■ ABOUT THIS EXERCISE:
Nothing but a number is wanted here: the tally of lines in the material below that include "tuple".

■ RECORDS SUPPLIED:

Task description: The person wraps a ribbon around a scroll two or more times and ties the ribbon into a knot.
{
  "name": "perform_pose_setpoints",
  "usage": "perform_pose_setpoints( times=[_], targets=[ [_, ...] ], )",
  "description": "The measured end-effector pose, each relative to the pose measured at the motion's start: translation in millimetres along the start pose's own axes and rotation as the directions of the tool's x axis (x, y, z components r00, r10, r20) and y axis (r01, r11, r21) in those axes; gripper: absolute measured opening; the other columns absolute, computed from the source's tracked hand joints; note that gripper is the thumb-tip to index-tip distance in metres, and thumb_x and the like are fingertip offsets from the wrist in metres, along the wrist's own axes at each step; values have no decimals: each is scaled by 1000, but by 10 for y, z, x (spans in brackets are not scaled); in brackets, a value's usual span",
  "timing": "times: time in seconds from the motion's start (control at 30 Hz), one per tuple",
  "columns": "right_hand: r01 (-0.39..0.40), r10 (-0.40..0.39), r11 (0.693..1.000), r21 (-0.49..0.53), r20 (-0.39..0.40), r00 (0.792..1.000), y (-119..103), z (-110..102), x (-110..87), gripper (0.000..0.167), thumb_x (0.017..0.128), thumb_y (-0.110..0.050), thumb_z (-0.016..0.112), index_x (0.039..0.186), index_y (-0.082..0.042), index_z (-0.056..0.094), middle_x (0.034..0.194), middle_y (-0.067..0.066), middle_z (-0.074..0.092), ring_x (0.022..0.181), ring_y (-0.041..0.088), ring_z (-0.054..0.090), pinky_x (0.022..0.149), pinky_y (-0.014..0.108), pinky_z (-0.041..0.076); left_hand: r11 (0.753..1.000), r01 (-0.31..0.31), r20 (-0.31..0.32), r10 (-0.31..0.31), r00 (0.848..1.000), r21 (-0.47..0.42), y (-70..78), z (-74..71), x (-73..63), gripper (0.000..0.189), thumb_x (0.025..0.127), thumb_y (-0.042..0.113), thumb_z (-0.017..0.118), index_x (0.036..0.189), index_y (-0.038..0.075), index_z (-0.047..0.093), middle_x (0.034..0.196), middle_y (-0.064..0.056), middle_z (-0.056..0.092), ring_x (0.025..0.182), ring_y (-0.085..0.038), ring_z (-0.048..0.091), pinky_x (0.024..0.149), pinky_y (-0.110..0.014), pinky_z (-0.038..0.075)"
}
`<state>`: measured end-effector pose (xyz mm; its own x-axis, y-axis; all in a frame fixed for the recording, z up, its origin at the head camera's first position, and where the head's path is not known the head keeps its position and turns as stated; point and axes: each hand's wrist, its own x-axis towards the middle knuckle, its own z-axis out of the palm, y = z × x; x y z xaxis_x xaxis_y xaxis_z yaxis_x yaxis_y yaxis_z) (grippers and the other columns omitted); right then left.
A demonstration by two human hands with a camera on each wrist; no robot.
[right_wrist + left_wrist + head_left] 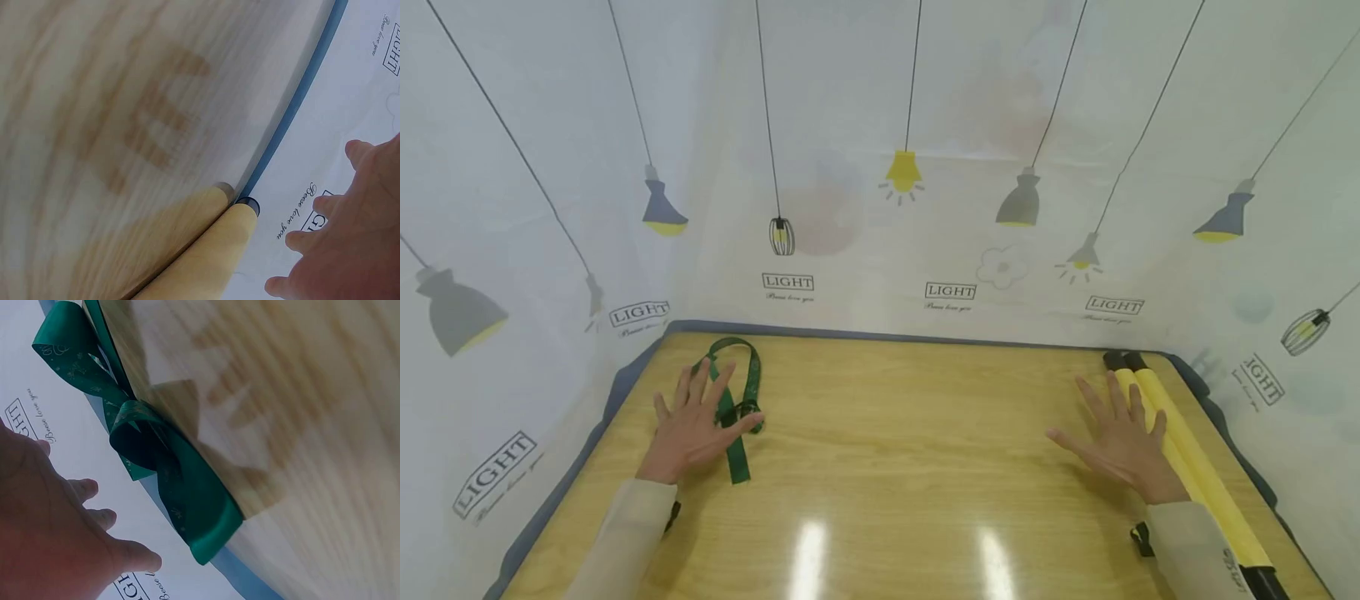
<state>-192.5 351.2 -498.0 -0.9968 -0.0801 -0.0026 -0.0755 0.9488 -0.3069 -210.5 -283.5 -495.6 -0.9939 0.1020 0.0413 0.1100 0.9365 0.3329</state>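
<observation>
My left hand (694,429), fingers spread wide, hovers above the left part of the table, overlapping a green ribbon (753,375) in the head view. The ribbon is looped and twisted, with a loose flat tail toward me; the left wrist view shows small pale print on the ribbon (181,469). On the other side my right hand (1123,442) is spread too, palm down and holding nothing. Beside it lie two yellow rods (1206,483) with black ends, side by side along the right edge; the hand hides part of them. Both hands cast shadows on the tabletop.
The wooden table (895,433) has a glossy surface with two bright reflections near me. A blue-grey edging (865,336) runs round its back and sides. White sheeting (857,108) printed with lamps stands behind it and on both sides.
</observation>
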Motion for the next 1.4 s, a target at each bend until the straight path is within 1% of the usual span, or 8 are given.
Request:
perform_pose_setpoints(
  times=[0.3, 0.53, 0.63, 0.87, 1.0, 1.17, 1.3, 1.4],
  targets=[
    [15, -15, 1000, -2, -8, 1000, -38, 3, 36, 102, 91, -77, 52, 166, -29, 4, 169, 21, -19, 149, 65, -5, 99, 91, -4, 1000, -24, -2, 24, 1000, -11, -62, -2, -2, 99, 92, 75, 55, 166, 32, 4, 172, -21, 3, 157, -51, -4, 110, -85, 3],
    [66, -64, 994, 82, -28, 998, -93, 13, 90, 101, 92, -70, 59, 167, -26, 7, 171, 17, -17, 151, 63, -3, 103, 89, 1, 992, -86, 33, 89, 995, -89, -127, -104, -42, 96, 96, 66, 58, 167, 24, 8, 172, -23, 1, 157, -50, -4, 111, -80, 21],
    [89, -86, 991, 102, -40, 996, -140, 6, 98, 101, 92, -67, 63, 166, -23, 11, 171, 22, -10, 149, 65, 5, 104, 87, 8, 988, -116, 23, 119, 993, -104, -149, -125, -64, 96, 94, 66, 61, 166, 21, 16, 170, -23, 10, 156, -49, 6, 109, -77, 30],
    [137, -132, 978, 160, -38, 991, -225, -2, 122, 101, 92, -59, 68, 166, -21, 12, 169, 29, 7, 146, 65, 15, 106, 84, 16, 976, -167, 21, 171, 985, -143, -98, -150, -110, 85, 91, 65, 66, 153, 10, 46, 158, -20, 39, 147, -47, 34, 110, -68, 38],
    [142, -142, 961, 236, -17, 990, -302, 29, 101, 99, 92, -54, 70, 166, -23, 11, 169, 28, 8, 146, 66, 15, 102, 87, 15, 966, -211, 27, 217, 976, -151, -25, -165, -152, 64, 93, 51, 73, 140, 10, 60, 147, -19, 51, 135, -44, 49, 106, -64, 44],
    [142, -159, 932, 332, 25, 987, -392, 60, 62, 98, 95, -51, 68, 166, -24, 7, 171, 24, 3, 150, 62, 9, 105, 87, 10, 947, -277, 99, 295, 950, -160, 21, -175, -195, 35, 93, 21, 77, 126, 11, 71, 136, -16, 59, 121, -37, 58, 98, -55, 51],
    [171, -196, 907, 384, 27, 980, -449, 90, 49, 95, 97, -47, 68, 166, -22, 7, 171, 24, 3, 152, 59, 7, 109, 84, 8, 937, -309, 132, 331, 934, -160, 2, -179, -197, 31, 91, 7, 77, 121, 12, 73, 128, -10, 62, 112, -29, 60, 92, -48, 53],
    [193, -222, 888, 418, 20, 975, -490, 135, 37, 95, 97, -44, 68, 166, -21, 7, 171, 25, 6, 153, 56, 7, 112, 81, 8, 938, -296, 140, 323, 936, -181, -31, -165, -200, 35, 87, -1, 75, 119, 14, 72, 123, -7, 64, 104, -24, 61, 89, -44, 53]
  ],
)
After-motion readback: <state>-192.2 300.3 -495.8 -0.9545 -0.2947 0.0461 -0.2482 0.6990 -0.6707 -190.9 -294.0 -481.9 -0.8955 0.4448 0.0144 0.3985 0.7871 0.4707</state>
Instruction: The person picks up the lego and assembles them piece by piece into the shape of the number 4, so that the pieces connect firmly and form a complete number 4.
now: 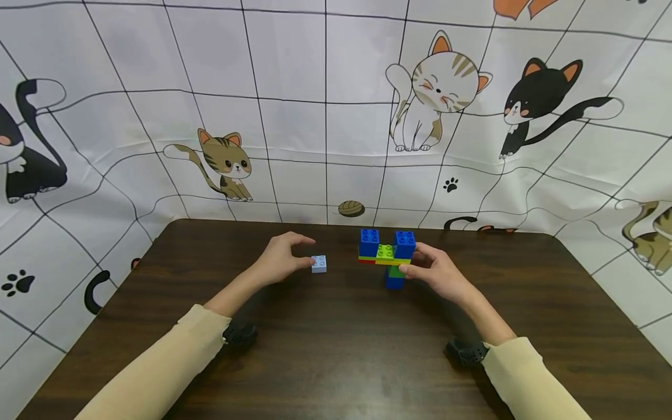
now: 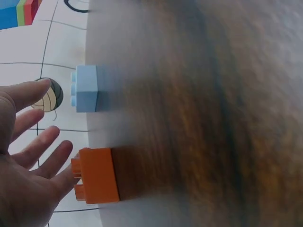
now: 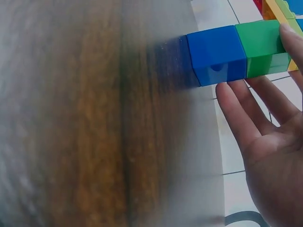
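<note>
On the table, a light blue toy brick (image 1: 318, 264) stands just right of my left hand (image 1: 279, 258), whose thumb and fingers are spread with nothing between them. The left wrist view shows that light blue brick (image 2: 86, 89) beyond the thumb and an orange brick (image 2: 98, 176) beside the fingers; the hand hides the orange one in the head view. My right hand (image 1: 438, 273) holds a toy brick structure (image 1: 385, 254) by its side. Its column has a blue brick (image 3: 217, 56) at the bottom and a green brick (image 3: 260, 42) above, with the right thumb against the green one.
Two blue bricks with a lime brick between them top the structure, over yellow and red layers. A dark wooden table (image 1: 336, 350) lies under everything. Behind it hangs a white sheet (image 1: 294, 128) printed with cats and grid lines.
</note>
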`<state>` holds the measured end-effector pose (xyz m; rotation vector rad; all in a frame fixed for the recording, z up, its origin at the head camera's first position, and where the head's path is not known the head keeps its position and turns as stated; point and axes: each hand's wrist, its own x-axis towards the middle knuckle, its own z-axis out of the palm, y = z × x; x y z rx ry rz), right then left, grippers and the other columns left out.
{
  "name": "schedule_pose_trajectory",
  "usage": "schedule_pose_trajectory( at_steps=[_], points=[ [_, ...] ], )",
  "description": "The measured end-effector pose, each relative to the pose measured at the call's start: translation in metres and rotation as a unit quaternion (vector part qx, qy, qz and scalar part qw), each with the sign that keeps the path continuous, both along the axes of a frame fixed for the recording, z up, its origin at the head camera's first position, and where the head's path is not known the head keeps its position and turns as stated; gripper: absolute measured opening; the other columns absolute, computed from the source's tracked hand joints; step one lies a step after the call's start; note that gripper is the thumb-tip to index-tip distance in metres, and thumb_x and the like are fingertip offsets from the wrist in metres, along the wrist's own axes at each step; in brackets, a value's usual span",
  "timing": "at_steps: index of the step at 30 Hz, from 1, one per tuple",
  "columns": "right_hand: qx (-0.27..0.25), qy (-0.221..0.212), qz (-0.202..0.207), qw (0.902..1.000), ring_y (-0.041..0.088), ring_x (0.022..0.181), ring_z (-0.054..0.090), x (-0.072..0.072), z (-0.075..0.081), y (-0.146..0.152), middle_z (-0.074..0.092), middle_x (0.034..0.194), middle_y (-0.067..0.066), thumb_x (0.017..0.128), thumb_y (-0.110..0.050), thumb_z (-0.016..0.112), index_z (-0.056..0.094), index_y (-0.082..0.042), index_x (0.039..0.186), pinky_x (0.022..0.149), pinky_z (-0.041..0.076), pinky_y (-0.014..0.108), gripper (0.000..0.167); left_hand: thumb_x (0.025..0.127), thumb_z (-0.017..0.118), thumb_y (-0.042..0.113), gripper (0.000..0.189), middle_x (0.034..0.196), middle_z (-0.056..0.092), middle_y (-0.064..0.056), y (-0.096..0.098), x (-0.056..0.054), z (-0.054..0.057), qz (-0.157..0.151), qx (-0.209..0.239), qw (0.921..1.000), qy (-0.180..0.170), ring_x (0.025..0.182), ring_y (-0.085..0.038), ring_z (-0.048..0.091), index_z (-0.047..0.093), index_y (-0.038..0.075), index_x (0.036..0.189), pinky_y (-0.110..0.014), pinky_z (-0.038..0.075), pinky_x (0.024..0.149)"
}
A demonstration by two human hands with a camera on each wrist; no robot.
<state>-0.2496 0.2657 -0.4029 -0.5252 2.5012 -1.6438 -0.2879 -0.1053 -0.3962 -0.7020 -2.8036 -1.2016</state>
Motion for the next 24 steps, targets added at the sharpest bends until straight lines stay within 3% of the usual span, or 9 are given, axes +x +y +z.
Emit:
schedule_pose_trajectory(
  at_steps=[8, 15, 24],
  points=[
    [0.031, 0.025, -0.016, 0.9991, 0.032, 0.111, 0.065, 0.001, 0.004, -0.003, 0.068, 0.123, 0.019, 0.098, -0.017, 0.071, 0.057, 0.0, 0.134, 0.093, 0.056, 0.034, 0.042, 0.087, 0.081, 0.013, 0.043, 0.128, 0.064, -0.02, 0.007, -0.002, 0.002, 0.003, -0.044, 0.9984, 0.034, 0.121, -0.039, 0.058, 0.069, -0.002, 0.126, -0.054, 0.048, 0.101],
    [0.01, 0.021, -0.012, 0.9997, 0.035, 0.112, 0.064, 0.004, 0.009, -0.004, 0.066, 0.125, 0.021, 0.097, -0.012, 0.072, 0.052, -0.001, 0.139, 0.091, 0.056, 0.034, 0.048, 0.084, 0.084, 0.01, 0.051, 0.129, 0.064, -0.019, 0.015, -0.006, 0.003, -0.015, -0.068, 0.9976, 0.0, 0.121, -0.039, 0.058, 0.067, -0.002, 0.13, -0.053, 0.048, 0.1],
    [-0.017, 0.001, 0.003, 0.9998, 0.034, 0.106, 0.065, 0.005, 0.011, -0.006, 0.062, 0.127, 0.027, 0.101, -0.012, 0.067, 0.05, 0.003, 0.14, 0.086, 0.059, 0.043, 0.045, 0.078, 0.085, -0.003, 0.052, 0.124, 0.069, -0.018, 0.021, -0.008, -0.001, -0.05, -0.09, 0.9945, -0.021, 0.112, -0.032, 0.063, 0.067, -0.003, 0.128, -0.048, 0.051, 0.098]
  ],
)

■ ANSWER BOX:
2